■ DIRECTIONS FOR THIS TASK: Find the line that holds "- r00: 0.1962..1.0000", then repeat it and each line below it word for word through the end of the listing, leaving out pictures.

── RAW DATA ──

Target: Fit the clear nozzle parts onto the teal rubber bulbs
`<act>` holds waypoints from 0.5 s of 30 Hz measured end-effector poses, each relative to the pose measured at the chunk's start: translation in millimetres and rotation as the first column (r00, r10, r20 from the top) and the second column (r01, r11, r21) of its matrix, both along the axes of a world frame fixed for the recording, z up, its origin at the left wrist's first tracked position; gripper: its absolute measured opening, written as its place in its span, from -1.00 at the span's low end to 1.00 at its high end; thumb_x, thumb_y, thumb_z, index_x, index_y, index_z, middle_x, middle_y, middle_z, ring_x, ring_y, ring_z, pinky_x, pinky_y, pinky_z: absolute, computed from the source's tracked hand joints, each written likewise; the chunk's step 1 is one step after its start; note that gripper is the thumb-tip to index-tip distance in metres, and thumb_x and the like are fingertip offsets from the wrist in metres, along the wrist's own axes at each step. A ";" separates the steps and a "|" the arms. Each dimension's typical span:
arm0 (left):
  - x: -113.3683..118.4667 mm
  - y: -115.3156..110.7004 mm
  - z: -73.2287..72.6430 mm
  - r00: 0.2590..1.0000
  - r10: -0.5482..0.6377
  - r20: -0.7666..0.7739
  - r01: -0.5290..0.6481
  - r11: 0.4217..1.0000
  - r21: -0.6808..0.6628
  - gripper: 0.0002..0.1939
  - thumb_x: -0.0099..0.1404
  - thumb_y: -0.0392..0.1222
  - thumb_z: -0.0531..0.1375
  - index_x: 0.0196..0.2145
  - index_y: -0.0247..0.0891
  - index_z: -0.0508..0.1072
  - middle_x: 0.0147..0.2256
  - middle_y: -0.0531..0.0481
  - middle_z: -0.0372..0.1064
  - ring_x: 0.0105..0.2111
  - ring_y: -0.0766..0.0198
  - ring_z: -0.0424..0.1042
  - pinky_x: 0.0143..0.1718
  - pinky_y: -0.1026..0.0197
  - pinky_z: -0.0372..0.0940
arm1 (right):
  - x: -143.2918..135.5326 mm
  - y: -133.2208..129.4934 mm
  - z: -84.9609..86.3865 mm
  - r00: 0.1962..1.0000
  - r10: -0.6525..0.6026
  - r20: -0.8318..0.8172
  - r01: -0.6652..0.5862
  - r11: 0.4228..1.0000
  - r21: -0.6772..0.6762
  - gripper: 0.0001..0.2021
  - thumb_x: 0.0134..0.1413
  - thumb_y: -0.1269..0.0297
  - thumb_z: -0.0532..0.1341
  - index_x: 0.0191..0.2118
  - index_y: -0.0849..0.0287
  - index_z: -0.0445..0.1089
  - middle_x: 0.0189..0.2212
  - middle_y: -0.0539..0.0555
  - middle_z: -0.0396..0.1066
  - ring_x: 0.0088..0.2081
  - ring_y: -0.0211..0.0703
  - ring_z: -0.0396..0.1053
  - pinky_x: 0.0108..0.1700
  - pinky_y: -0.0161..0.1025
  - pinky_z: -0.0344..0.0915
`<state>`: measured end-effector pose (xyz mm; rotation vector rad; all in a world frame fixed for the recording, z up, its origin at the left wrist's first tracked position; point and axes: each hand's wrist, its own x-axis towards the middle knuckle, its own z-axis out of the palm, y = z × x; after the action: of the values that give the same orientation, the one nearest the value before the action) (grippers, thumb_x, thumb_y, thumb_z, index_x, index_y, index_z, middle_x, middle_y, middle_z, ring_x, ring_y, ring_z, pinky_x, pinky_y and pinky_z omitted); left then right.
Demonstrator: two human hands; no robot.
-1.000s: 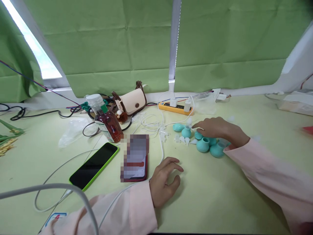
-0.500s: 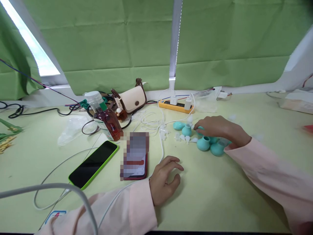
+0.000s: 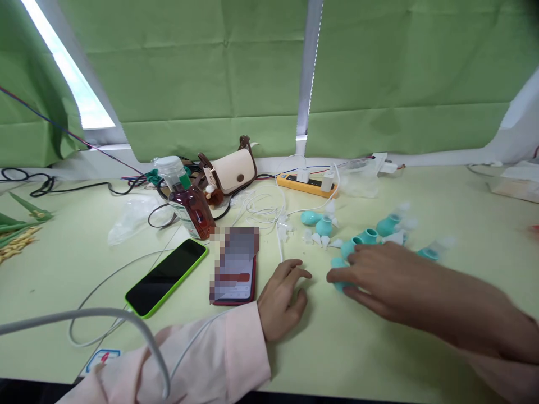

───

■ TASK RESPONSE:
  - r00: 0.1962..1.0000
  - r10: -0.6525..0.6026
  - r20: -0.8318..0.8172
  - r01: -0.6652..0.5862
  - r11: 0.4228..1.0000
  - r21: -0.6772..0.6762
  - gripper: 0.0001..0.2021
  - thumb_x: 0.0134..0.1413
  - thumb_y: -0.1269..0.0297
  - thumb_z: -0.0532..0.1341
  - index_x: 0.0191..0.2118
  - index_y: -0.0849..0.0287
  - index_z: -0.0445..0.1089
  - middle_x: 0.0189..0.2212
  - middle_y: -0.0539..0.0555
  - middle_z: -0.0396..0.1066
  - ring_x: 0.0088..0.2081
  - ring_y: -0.0211..0.0703
  - ring_z: -0.0396..0.1053
  - pinky_x: 0.0108..0.1700
  - pinky_y: -0.0161..0.1025
  - pinky_z: -0.0344..0.0915
`<state>`: measured end-effector pose (xyz mm; rotation vector rad; all in a world frame fixed for the recording, z up, its origin at the left wrist's first tracked position; point and axes: each hand's wrist, its own x-axis towards the middle knuckle, its own z-axis out of the palm, y = z × x; after the action: of the values that give the same orientation, the one nearest the value before the action) (grippers, thumb_x, thumb_y, thumb_z, index_x, index_y, index_z, middle_x, middle_y, middle_z, ring_x, ring_y, ring_z, pinky_x, pinky_y and pinky_z omitted); left then right.
Demonstrator: two human hands; no robot.
-1.000s: 
-0.500s: 
+0.000s: 

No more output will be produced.